Your copy should hold exactly the lines from the beginning of the listing below through the line with "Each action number", without any pictures.

■ **RAW DATA**
▽
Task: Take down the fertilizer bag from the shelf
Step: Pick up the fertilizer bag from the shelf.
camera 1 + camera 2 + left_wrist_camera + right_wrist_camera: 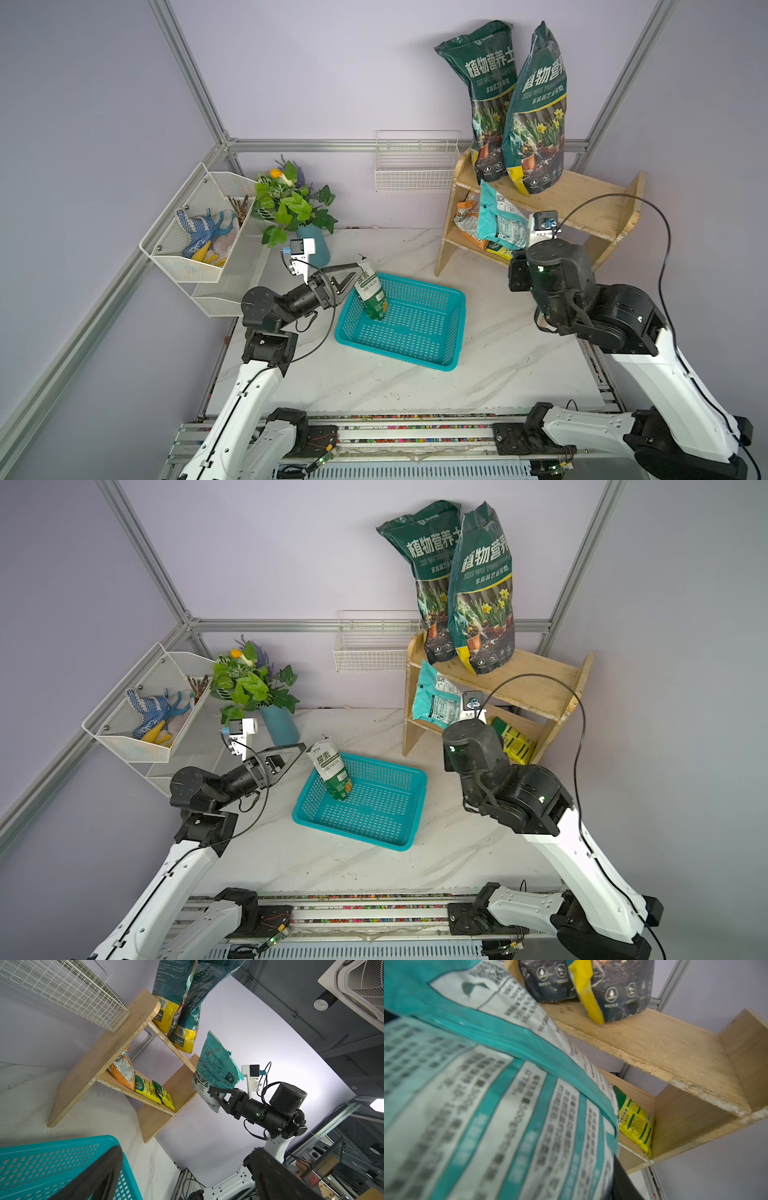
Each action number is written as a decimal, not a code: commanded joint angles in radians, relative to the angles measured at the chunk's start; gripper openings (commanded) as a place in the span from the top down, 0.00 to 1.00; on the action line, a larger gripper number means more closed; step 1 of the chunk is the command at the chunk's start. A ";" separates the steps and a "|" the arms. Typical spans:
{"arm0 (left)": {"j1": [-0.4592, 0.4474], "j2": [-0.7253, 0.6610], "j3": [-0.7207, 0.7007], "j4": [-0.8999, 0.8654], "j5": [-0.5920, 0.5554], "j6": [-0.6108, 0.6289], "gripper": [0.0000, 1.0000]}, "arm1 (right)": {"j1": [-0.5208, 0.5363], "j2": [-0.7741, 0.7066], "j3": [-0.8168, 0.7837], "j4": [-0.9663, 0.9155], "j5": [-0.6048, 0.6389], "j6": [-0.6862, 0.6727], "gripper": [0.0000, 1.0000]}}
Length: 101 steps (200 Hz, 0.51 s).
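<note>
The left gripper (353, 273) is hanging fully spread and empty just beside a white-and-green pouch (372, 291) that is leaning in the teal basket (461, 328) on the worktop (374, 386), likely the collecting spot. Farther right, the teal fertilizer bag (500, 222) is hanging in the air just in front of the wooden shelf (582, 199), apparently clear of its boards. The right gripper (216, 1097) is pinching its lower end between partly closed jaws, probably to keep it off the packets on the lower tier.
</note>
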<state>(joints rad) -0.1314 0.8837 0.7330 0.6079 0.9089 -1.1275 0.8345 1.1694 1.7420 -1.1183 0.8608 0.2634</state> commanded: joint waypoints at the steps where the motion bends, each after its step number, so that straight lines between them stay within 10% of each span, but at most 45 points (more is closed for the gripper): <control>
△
■ **FINISHED TASK**
Task: Take down the fertilizer bag from the shelf
Step: Pick up the fertilizer bag from the shelf.
camera 1 + camera 2 + left_wrist_camera + right_wrist_camera: 
Each action number is written as a decimal, not a code: commanded joint angles in radians, relative to the angles measured at the chunk's start; gripper openings (commanded) as a place in the span from the top down, 0.00 to 1.00; on the action line, a larger gripper number means more closed; step 1 of the chunk is the command at the chunk's start. A ";" separates the steps and a "|" the arms. Typical spans:

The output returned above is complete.